- Born: 1 August 1984 (age 42) Amsterdam, Netherlands

= Celine Prins =

Dutch-French strategy counsel and community coordinator (born 1984)

Celine Prins (born 1 August 1984) is a Dutch-French strategy counsel and community coordinator. Until 2016, Prins had also been working as entrepreneur, fashion model and actress.

== Early life and education ==
Celine Prins was born on 1 August 1984 in Amsterdam, the Netherlands. With her mother coming from France and her father being Dutch, she has two nationalities. After she graduated from high school accomplishing her VWO, she went to Spain for a gap-year to study the Spanish language. After returning from Spain, Prins studied and obtained her Master of Science degree in International Business Administration at the University of Amsterdam (ranked 2nd best Business School in Europe (2019), Triple Crown Status). In this period, Prins has been living and working abroad in various cities among which are Paris, London, Sydney, Milan and New York City. She is fluent in French, English, Dutch and Spanish.

==Career==

=== Current career ===
Celine Prins currently works as Strategy Counsel and Community Coordinator for the Institute for Future of Living, a platform focused on needs and solutions for urban societies facing social challenges. Her work includes sustainable initiatives, healthy urban lifestyle programs, and community-based city and ecosystem projects related to entrepreneurship and innovation.
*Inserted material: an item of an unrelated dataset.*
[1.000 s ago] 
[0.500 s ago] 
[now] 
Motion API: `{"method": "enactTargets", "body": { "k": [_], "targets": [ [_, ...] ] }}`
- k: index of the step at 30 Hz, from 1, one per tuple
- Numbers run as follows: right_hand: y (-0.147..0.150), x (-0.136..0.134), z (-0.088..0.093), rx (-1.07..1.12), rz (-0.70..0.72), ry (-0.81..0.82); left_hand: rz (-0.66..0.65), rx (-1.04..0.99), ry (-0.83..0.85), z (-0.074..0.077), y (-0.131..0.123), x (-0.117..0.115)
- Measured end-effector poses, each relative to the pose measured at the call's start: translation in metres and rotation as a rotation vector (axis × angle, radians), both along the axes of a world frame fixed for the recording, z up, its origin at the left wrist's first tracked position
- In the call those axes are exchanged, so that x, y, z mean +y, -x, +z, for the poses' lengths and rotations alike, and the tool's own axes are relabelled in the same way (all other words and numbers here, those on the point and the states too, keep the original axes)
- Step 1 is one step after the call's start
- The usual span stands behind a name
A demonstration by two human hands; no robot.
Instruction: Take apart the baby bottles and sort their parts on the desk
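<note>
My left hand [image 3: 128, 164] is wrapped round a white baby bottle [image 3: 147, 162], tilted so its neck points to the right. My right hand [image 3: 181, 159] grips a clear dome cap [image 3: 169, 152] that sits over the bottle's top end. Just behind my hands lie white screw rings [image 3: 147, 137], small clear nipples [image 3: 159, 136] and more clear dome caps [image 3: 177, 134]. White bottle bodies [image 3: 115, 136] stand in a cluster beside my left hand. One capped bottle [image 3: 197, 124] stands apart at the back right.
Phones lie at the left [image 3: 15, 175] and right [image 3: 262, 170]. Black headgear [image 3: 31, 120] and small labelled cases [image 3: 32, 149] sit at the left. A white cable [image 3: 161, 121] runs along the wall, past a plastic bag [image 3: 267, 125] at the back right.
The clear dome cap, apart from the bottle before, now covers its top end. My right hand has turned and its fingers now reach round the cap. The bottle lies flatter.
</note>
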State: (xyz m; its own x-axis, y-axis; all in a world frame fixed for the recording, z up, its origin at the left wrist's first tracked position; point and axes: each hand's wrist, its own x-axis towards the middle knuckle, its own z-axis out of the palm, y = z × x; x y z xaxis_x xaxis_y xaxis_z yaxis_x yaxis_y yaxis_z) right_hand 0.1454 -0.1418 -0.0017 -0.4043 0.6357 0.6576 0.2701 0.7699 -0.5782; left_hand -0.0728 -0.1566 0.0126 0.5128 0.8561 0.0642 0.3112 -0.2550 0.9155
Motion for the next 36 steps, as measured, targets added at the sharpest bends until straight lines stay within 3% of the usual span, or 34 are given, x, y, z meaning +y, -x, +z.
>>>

In addition, Prins is chair of the working Group Urban Society at The Alliance for Internet of Things Innovation (AIOTI), which was founded by the European Commission. AIOTI's key aim is to enhance innovation and economic development across the Internet of Things in Europe.

=== Modelling career ===
Being discovered in Barcelona at the age of 18, Prins first signed with Elite Models in Amsterdam. However, only when she signed with IMG models in Paris, Prins pursued a full-time modeling career. She worked for brands such as Tommy Hilfiger, L'Oreal, Björn Borg, Babyliss, Philips, Levi's, Diesel and was published in fashion magazines like Cosmopolitan, Elle, Elle Girl (Dutch cover), Harpers Bazar Australia, Elegance, Avantages (cover) and Marie-Claire. In 2012 she won the Dutch Model Award.

=== Entrepreneurial career ===
Celine Prins' experience as a model combined with her Business degree and entrepreneurial spirit, has led to the creation of Modellist-ID.com in 2012 and thereby Prins was one of the founders and CEO of organization. The concept for this company found its roots in her own experiences as a model and the various difficulties models face when travelling and living abroad by themselves at a very young age. The community offered a variety of services to support their lives on several domains like amongst other; legal, financial, health and network support. Modellist-ID used to be the biggest community in the world. In 2016 the founders decided to hand over the operational role to a new team who then created an influencer agency under a new name.

=== Acting career ===
With a creative spirit, Prins had always been drawn to singing and acting. It was only until she attended The Lee Strasberg Theatre & Film Institute in New York City, that acting became part of her career. Since 2008 she has played in several TV series and movies.